Remote working looks like it is going to be here to stay. Changes to how employees work that was already due were propelled into the limelight due to the 2020 pandemic, and remote working has proved so successful that many companies are changing their business model to fit remote workers. It makes sense – employees working from home often prefer to maintain remote working, as it allows them to work in their own time and in their own style, which will enable them to be more productive.
However, home-working also requires more self-direction. You don’t have an office environment to encourage you, and you don’t have the option to keep in touch with other workers at the water cooler. This means effective management is very important. If you are managing a remote team, your purpose as a manager will remain the same, but the realities of managing a remote team are very different from managing office-based staff. It requires a different managerial toolkit of skills and considerations.
Be Outcome Orientated
It has become commonly accepted among the virtual workplace community that you need to change your management style. You need to become more focused on your employees’ output and start managing your expectations about how much you can effectively micromanage.
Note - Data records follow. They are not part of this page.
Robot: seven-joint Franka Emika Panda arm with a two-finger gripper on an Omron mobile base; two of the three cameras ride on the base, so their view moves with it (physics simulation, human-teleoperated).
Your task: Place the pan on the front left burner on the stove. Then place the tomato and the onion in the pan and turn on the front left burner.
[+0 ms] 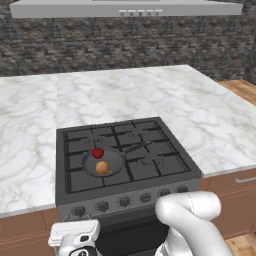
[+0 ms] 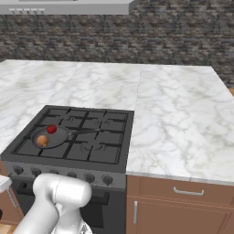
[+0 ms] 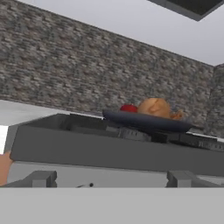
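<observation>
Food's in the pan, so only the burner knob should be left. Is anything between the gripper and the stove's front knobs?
Nothing visible. The open gripper sits low before the stove front; pan, tomato and onion sit above on the grate.

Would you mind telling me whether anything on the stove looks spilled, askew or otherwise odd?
Nothing stands out. The pan sits level on the front left burner, and the tomato and onion lie inside it; nothing has spilled on the stove.
</observation>
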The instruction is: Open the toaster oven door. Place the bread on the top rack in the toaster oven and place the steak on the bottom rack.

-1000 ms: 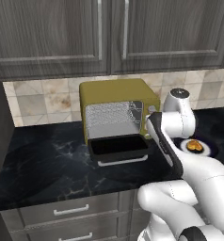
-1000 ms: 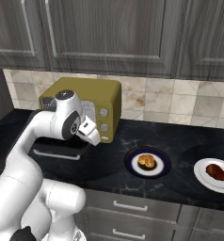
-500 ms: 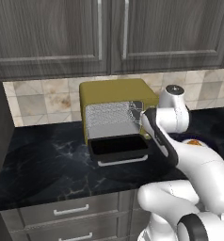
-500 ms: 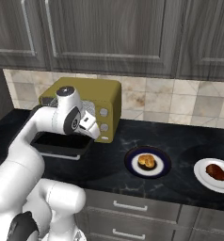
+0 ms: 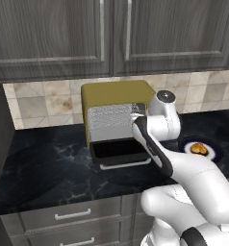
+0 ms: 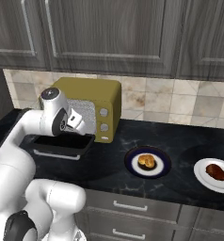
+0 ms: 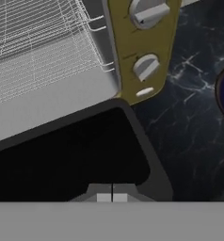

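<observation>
The mustard-yellow toaster oven [image 5: 117, 95] [image 6: 96, 94] stands at the back of the dark counter. Its door [image 5: 117, 150] [image 6: 62, 143] [image 7: 71, 160] lies folded down flat, dark glass up. Grey wire racks [image 7: 43, 37] show in the mesh interior. My gripper [image 6: 80, 126] [image 7: 112, 197] hovers just above the open door at the oven's right front, shut and holding nothing. The golden bread [image 5: 198, 148] [image 6: 146, 161] rests on a dark blue plate [image 6: 131, 165] to the right. The reddish-brown steak [image 6: 215, 172] lies on a white plate [image 6: 204, 179] further right.
Two white knobs [image 7: 149, 12] sit on the oven's yellow right panel. Grey wall cabinets [image 5: 111, 33] hang above the oven, and drawers [image 6: 132, 212] run below the counter edge. Black marble counter [image 5: 39, 163] stretches to the left of the oven.
The hand has shifted a little left and closer to the oven front, above the open door. The door stays down and the food has not moved.
</observation>
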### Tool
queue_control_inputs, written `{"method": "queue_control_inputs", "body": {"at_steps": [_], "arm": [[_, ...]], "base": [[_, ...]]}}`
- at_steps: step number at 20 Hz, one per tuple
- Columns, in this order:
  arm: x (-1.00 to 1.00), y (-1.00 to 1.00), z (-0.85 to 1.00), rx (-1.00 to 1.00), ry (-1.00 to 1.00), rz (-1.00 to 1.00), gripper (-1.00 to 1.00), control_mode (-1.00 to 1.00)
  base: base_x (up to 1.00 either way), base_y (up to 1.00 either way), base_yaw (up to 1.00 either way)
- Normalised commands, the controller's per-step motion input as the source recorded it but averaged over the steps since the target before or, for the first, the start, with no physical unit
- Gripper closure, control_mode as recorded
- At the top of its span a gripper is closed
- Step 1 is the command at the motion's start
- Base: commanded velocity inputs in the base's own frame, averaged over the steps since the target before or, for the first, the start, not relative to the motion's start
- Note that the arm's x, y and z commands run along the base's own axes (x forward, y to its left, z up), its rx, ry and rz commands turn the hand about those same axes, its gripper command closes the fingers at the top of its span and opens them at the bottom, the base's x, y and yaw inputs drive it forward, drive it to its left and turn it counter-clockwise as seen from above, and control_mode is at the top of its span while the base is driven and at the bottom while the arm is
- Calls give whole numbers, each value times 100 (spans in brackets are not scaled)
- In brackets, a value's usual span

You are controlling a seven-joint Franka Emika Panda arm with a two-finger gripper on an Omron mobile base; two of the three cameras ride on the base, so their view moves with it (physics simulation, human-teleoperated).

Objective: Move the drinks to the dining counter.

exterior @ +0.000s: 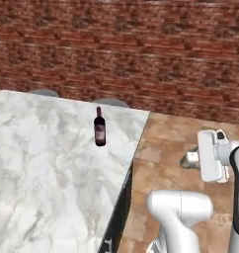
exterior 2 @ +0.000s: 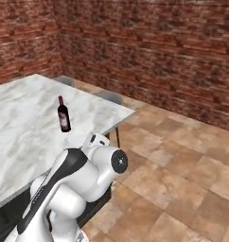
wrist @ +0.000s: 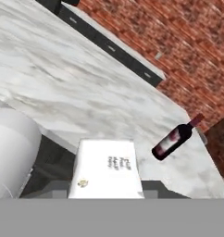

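Carton (wrist: 107,167) pinched in our gripper (exterior: 191,159)
We judge it light and crushable; grip its flat sides gently, towards the counter (exterior: 42,158).

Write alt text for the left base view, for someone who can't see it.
A dark wine bottle with a red cap stands upright on the dining counter, a white marble top, near its far right corner. To the right, over brown floor tiles, the white robot arm rises from the lower right, in front of a red brick wall.
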Motion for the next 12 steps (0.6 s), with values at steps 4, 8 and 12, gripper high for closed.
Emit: {"method": "queue_control_inputs", "body": {"at_steps": [4,8,12], "arm": [[0,0,0,0,0,0,100,100],[0,0,0,0,0,0,100,100],[0,0,0,0,0,0,100,100]], "base": [[14,15,72],[32,2,63],[49,0,57]]}}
You should prioritize defining goals and the results that you want, with the understanding that if your employees have the training and resources to pull off your task, they will execute their own plan in their own way. This is a good thing because pulling back the reins in that way enhances creativity and self-purpose.
Implement Listening Strategies
Listening is a particularly hard skill to master for managers of remote teams. That is why it is important to come in with an attitude that is listening-focused. It’s pretty tough to pick up on the non-verbal communication signs that you normally rely on as a manager, so you need to think outside the box when planning listening strategies. There is a lot of research pointing towards the fact that employees who feel heard are almost 500% more likely to perform at their best, be engaged, and ultimately be more productive. A great way to do this is by running a pulse survey. Pulse surveys are like you putting your finger on your employees’ pulse, giving you insights into how the health and wellbeing of your employees and how engaged and productive they are.
Communication between team members has a large impact on everything from employee wellbeing to the innovations produced by your employees. It is very important to encourage open and laissez-faire communication between members of your remote teams. There are many ways that managers can encourage communication:
- Take advantage of communication technology like Google Hangouts, Zoom, or Slack and encourage employees to use them
- Host group meetings
- Downtime meetups are a great way of making sure your employees don’t feel too lonely. You could suggest employees schedule coffee dates or try to plan virtual team-building events like online cooking classes
Communication has a huge impact on remote working culture and employee wellbeing and can help avoid workplace loneliness (which research shows has a big impact on job performance).
By nature, people are social creatures, so remote work can be difficult, especially for those who are new to it. It is important to remember that everyone will deal with remote work differently. Show empathy as a manager. That doesn’t mean allowing slacking-off the whole time but practicing a little bit of patience and understanding. – it is sure not to go unnoticed by your team members.